The proposal highlighted the underperformance of traditional assets like US government securities and corporate bonds compared to Bitcoin's significant appreciation. It cited Bitcoin's 99.7% price increase over the past year and a 414% increase over five years, outpacing corporate bonds by a wide margin. The recommendation was to assess the inclusion of Bitcoin to safeguard shareholder value against inflation.

Microsoft's board opposed the proposal, explaining that the company's management already conducts thorough evaluations of investable assets, including cryptocurrencies, to ensure liquidity and operational funding. The board emphasized the importance of stable and predictable investments for corporate treasury applications, considering the volatility of cryptocurrencies.

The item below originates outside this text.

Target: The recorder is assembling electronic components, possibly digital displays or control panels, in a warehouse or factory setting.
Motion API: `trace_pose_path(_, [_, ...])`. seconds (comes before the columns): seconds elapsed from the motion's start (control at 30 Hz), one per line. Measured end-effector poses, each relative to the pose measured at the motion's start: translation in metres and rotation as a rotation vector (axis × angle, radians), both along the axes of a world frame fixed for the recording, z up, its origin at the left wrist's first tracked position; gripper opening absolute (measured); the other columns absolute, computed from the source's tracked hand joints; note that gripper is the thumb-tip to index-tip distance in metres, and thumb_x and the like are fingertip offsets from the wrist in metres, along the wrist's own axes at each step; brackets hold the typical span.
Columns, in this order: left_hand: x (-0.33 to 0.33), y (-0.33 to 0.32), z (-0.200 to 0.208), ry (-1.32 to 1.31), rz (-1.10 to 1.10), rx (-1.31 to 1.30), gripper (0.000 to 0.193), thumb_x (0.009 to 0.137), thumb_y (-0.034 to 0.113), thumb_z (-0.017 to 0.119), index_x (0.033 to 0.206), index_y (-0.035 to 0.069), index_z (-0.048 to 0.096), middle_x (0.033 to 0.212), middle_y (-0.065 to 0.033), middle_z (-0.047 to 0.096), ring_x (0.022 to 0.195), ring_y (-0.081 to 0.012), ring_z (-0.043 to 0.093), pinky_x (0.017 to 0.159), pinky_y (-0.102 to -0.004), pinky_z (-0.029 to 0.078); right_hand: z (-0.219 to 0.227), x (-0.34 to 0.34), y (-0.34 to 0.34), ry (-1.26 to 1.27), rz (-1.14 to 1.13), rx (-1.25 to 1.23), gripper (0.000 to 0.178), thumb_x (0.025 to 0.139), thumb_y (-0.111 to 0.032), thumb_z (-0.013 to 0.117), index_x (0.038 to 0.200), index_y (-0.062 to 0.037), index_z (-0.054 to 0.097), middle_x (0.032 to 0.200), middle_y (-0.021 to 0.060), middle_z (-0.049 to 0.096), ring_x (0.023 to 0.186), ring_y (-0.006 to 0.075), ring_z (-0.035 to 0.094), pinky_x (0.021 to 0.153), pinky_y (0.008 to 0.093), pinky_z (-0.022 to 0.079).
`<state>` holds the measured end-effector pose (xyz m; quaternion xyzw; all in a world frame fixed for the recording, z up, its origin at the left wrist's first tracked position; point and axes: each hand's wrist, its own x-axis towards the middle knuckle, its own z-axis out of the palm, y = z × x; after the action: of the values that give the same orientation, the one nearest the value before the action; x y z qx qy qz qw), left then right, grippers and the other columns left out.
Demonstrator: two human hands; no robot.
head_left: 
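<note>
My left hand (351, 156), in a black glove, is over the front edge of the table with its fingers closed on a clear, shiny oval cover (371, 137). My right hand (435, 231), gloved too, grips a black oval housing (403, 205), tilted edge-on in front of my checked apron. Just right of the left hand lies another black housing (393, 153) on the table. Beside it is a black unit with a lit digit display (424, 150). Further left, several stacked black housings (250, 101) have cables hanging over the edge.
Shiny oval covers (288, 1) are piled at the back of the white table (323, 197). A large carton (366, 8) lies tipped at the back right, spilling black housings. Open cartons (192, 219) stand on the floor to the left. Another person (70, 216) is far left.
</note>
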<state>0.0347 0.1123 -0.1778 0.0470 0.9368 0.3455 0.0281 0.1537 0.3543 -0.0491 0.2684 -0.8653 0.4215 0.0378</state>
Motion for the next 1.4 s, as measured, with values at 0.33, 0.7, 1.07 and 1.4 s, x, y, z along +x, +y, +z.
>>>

The board further stated that Microsoft's Global Treasury and Investment Services team continuously monitors trends and developments in cryptocurrencies to inform future decisions. According to the board, Microsoft has robust processes in place to manage and diversify its treasury, aiming for the long-term benefit of shareholders, making the proposed public assessment unnecessary.

The rejection of the proposal indicates that Microsoft shareholders and the board are aligned in their cautious approach towards cryptocurrency as part of the company's investment strategy. Despite the potential for higher returns, the company prioritizes stability and risk management in its asset allocation decisions.